Work order —
Write out all of the data without omission, exactly as shown.
++++
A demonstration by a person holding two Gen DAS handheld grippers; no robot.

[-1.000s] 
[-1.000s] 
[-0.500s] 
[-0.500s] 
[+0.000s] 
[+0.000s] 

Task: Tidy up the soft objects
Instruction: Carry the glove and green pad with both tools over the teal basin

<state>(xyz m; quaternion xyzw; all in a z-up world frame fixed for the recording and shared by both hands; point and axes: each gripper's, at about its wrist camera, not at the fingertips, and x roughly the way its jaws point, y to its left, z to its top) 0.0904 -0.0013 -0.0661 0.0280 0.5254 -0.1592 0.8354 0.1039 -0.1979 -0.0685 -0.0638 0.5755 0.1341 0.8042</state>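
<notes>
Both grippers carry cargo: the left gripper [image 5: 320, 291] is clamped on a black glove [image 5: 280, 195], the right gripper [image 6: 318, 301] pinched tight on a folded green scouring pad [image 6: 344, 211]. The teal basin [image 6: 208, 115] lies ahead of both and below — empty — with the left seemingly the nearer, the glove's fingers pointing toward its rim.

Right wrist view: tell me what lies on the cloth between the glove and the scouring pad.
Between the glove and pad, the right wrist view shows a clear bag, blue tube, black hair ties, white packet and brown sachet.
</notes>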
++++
Response area —
A demonstration by a person holding two Gen DAS handheld grippers; no robot.

[-1.000s] 
[-1.000s] 
[-0.500s] 
[-0.500s] 
[+0.000s] 
[+0.000s] 

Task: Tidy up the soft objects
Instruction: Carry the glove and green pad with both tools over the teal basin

<state>(xyz m; quaternion xyzw; all in a z-up world frame fixed for the recording and shared by both hands; point and axes: each gripper's, at about its wrist camera, not at the fingertips, and x roughly the way its jaws point, y to its left, z to its top) 0.0904 -0.0013 -0.0661 0.0280 0.5254 -0.1592 0.8354 0.1039 -0.1979 -0.0685 -0.0638 0.5755 0.1341 0.8042</state>
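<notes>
Both grippers carry cargo: the left gripper [image 5: 320, 291] is clamped on a black glove [image 5: 280, 195], the right gripper [image 6: 318, 301] pinched tight on a folded green scouring pad [image 6: 344, 211]. The teal basin [image 6: 208, 115] lies ahead of both and below — empty — with the left seemingly the nearer, the glove's fingers pointing toward its rim.

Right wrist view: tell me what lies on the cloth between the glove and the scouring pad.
Between the glove and pad, the right wrist view shows a clear bag, blue tube, black hair ties, white packet and brown sachet.
</notes>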

What was asked for in the exercise is now done.